Scantegrity II: End-to-End Verifiability for Optical Scan Election Systems Using Invisible Ink Confirmation Codes

D. Chaum, R. Carback, J. Clark, A. Essex, S. Popoveniuc, R. L. Rivest, P. Y. A. Ryan, E. Shen, A. T. Sherman

Proceedings of the 2008 USENIX/ACCURATE Electronic Voting Technology Workshop (EVT 2008) (2008)

Scantegrity II: End-to-End Verifiability for Optical Scan Election Systems Using Invisible Ink Confirmation Codes

Here’s a detailed explanation of the Scantegrity II research paper, tailored for an educated general audience:


The Problem: Restoring Trust in Elections

Elections are the bedrock of democracy, yet modern voting systems often lack transparency. Optical scan systems, while widely used, leave a critical gap: voters cannot easily verify that their votes are counted as cast, and the public cannot independently confirm the final tally is accurate. This “trust but verify” dilemma—popularized by Ronald Reagan—highlights the need for systems where election integrity can be mathematically proven, not just assumed. Scantegrity II addresses this by enabling end-to-end verifiability for existing optical scan systems, a practical solution that works with current infrastructure without replacing voting machines.

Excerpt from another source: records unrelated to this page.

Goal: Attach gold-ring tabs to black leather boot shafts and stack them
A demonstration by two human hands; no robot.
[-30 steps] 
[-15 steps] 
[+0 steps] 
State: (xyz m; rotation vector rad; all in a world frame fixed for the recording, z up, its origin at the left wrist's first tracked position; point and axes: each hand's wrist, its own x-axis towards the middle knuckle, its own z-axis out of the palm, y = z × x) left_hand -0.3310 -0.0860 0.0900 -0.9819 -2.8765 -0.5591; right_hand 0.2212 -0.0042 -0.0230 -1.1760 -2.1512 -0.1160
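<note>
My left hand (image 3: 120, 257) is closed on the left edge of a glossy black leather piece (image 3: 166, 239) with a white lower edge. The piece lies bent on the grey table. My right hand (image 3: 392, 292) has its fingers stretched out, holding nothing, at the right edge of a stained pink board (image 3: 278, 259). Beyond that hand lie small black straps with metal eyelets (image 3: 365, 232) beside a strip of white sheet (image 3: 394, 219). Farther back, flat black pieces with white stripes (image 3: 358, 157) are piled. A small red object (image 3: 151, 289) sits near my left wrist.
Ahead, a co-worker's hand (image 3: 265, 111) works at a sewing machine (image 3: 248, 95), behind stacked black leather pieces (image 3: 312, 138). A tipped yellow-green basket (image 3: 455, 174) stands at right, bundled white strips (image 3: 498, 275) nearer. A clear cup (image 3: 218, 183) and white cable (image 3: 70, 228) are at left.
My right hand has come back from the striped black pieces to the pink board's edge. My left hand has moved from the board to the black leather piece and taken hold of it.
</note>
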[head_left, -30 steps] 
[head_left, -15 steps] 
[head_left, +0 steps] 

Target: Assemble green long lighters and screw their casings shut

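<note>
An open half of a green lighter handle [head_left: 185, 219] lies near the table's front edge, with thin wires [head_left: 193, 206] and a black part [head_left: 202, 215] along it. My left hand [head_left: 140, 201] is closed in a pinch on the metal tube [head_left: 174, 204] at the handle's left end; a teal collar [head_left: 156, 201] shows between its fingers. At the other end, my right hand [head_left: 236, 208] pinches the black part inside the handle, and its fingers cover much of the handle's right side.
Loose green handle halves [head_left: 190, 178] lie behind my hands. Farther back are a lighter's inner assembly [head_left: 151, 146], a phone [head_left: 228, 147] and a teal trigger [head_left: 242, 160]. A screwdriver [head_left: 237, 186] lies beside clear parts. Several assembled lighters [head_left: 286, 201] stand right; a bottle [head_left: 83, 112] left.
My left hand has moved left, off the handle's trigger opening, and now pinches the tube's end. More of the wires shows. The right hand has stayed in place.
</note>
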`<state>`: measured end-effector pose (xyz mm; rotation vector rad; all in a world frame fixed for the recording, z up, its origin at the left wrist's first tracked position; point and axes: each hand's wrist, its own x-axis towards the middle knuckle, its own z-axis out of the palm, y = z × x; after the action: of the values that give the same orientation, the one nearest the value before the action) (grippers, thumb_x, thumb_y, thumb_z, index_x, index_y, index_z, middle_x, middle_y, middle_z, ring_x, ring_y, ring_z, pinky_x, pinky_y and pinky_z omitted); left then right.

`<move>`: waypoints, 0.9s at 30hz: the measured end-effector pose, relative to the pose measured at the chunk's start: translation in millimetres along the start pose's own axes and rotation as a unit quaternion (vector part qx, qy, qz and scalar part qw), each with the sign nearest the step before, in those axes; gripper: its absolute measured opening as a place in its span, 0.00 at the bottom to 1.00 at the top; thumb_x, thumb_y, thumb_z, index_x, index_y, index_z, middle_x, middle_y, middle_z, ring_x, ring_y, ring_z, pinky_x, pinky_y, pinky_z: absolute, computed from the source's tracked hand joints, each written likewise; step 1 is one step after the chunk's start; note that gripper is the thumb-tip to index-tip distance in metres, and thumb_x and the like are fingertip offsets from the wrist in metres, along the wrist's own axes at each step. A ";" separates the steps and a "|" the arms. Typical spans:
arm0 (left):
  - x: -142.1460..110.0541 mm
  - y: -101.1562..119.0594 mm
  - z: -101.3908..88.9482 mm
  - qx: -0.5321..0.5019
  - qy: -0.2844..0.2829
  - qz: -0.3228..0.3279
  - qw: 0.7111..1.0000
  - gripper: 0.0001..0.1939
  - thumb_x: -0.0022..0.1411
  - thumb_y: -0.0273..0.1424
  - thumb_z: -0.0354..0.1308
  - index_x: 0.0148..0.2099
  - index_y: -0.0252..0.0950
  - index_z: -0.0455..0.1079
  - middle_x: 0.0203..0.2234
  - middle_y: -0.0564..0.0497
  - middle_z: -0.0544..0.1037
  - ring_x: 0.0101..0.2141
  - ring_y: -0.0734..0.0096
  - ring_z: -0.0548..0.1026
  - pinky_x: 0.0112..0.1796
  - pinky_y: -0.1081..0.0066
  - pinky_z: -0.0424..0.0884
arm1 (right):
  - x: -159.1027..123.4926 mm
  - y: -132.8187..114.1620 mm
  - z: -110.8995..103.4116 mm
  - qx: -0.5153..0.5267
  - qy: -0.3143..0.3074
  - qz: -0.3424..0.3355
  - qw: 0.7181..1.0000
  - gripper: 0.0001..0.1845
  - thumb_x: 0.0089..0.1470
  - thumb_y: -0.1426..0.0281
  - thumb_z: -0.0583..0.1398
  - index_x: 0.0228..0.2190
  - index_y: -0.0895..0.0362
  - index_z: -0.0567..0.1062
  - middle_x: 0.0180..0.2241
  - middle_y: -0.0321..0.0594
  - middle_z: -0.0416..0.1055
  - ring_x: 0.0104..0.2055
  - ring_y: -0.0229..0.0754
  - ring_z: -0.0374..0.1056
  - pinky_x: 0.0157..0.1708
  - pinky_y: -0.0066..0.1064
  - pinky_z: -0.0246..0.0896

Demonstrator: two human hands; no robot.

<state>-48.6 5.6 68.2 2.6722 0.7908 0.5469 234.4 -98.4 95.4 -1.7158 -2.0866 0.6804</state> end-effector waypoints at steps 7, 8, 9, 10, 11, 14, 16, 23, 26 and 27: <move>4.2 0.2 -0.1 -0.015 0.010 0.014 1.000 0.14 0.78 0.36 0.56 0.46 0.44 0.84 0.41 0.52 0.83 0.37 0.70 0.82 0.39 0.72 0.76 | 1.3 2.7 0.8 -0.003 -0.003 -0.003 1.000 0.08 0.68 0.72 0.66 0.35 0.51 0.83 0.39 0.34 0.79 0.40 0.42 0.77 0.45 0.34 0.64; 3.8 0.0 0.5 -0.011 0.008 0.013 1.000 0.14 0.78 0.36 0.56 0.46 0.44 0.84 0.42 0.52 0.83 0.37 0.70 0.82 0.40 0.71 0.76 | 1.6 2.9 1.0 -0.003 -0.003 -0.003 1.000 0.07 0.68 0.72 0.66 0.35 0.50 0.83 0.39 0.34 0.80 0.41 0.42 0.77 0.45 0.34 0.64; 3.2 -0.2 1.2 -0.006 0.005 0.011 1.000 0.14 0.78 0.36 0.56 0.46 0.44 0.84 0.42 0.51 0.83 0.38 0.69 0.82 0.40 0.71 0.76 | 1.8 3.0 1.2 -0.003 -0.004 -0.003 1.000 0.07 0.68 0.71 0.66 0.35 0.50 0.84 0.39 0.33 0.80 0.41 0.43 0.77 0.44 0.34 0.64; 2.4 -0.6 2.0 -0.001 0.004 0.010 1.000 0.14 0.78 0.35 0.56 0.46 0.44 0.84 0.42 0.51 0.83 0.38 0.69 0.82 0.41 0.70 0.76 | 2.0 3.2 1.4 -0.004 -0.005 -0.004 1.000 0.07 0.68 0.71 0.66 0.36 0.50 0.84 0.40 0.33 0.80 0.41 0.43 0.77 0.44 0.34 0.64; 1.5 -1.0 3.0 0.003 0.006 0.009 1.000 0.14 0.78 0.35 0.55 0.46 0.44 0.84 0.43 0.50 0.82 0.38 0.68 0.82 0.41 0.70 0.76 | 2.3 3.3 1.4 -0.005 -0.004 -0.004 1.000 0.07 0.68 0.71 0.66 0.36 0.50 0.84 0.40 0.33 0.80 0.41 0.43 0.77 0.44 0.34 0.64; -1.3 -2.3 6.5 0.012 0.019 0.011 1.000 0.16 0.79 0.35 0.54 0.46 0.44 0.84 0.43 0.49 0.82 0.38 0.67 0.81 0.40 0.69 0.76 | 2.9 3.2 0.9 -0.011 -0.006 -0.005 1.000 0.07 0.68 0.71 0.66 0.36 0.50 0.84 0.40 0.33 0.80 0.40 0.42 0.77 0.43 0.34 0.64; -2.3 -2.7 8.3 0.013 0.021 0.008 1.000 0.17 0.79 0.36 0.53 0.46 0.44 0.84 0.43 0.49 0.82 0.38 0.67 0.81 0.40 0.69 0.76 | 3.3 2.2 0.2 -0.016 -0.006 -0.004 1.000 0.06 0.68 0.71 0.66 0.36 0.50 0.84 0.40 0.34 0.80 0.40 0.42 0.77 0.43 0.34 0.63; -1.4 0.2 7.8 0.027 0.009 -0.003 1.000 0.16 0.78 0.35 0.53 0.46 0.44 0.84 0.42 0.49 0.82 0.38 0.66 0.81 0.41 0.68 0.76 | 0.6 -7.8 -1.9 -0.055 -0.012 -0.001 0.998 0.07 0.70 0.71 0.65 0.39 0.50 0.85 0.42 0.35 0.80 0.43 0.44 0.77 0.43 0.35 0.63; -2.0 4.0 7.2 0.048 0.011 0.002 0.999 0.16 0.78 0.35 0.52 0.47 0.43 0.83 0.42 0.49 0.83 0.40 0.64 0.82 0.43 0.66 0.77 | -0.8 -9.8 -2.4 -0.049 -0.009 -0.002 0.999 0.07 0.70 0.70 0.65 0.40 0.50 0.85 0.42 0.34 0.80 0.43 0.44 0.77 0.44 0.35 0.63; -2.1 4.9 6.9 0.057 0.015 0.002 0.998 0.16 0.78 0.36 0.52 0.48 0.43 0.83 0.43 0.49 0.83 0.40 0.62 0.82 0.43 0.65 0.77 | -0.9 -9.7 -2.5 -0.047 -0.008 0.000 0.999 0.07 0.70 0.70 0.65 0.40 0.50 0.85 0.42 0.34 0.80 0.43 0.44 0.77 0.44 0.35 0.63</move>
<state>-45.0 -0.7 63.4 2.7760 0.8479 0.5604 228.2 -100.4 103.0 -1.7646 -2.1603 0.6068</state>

How Scantegrity II Works: Invisible Ink and Cryptography

At its core, Scantegrity II adds a layer of cryptographic security to standard optical scan ballots using invisible ink confirmation codes. Here’s the voter experience:

  1. Voting as Usual: Voters mark bubbles next to candidates with a special decoder pen, identical to conventional optical scan ballots.
  2. Hidden Codes Revealed: The pen reacts with invisible ink printed inside each bubble, revealing a unique alphanumeric code (e.g., “WT9”) for that candidate on that specific ballot.
  3. Receipt Creation: Voters can transcribe these codes onto a detachable receipt. Later, they check a public election website to confirm their codes were correctly posted under their ballot ID.
  4. Universal Verification: Anyone can audit the tally by verifying that the posted codes match the final count, ensuring no votes were added, removed, or altered.

This process preserves privacy: the codes are random and unique per ballot, so a receipt doesn’t reveal who was voted for—only that the vote was recorded.

Why It Matters: Security and Usability

Scantegrity II solves two critical flaws in existing systems:

  • Coercion Resistance: Since codes are invisible until marked, attackers cannot force voters to produce a specific receipt (a vulnerability in some prior systems).
  • Dispute Resolution: If a voter disputes a result, officials use statistical triggers (not physical ballots) to detect fraud, minimizing false alarms.
  • Compatibility: It integrates with precinct or central scan systems using off-the-shelf printers and open-source software, avoiding costly overhauls.

A small-scale test election demonstrated feasibility, proving the system works in real-world conditions.

The Invisible Ink Innovation

The technology hinges on specialized inks:

  • Reactive Ink: Printed in bubbles, it turns visible only when exposed to the decoder pen.
  • Dummy Ink: Matches the reactive ink’s initial appearance, preventing detection of hidden codes.
  • Slow-Reacting Ink (Enhancement): Fades after voting, allowing manual recounts without revealing codes—critical for privacy during audits.

This “cloak-and-dagger” approach ensures ballots look identical to standard ones, avoiding voter confusion.

Key Findings: Balancing Security and Privacy

The paper’s breakthroughs include:

  1. End-to-End Verifiability: Voters verify their votes; the public verifies the tally.
  2. Coercion Immunity: Invisible codes prevent pre-vote manipulation.
  3. Efficient Disputes: Statistical audits replace cumbersome physical ballot checks.
  4. Privacy Preservation: Slow-reacting ink and cryptographic commitments shield voter identities, even during recounts.

Real-World Impact

Scantegrity II offers a middle path between unverifiable electronic systems and error-prone paper ballots. By leveraging invisible ink and cryptography, it provides the transparency voters demand while maintaining the simplicity of optical scan systems. Its open-source implementation and compatibility with existing hardware make it a practical tool for restoring trust in elections—proving that “trust but verify” isn’t just a slogan, but a provable standard.


This explanation balances technical depth with accessibility, emphasizing how Scantegrity II’s innovations address real-world election challenges while remaining user-friendly.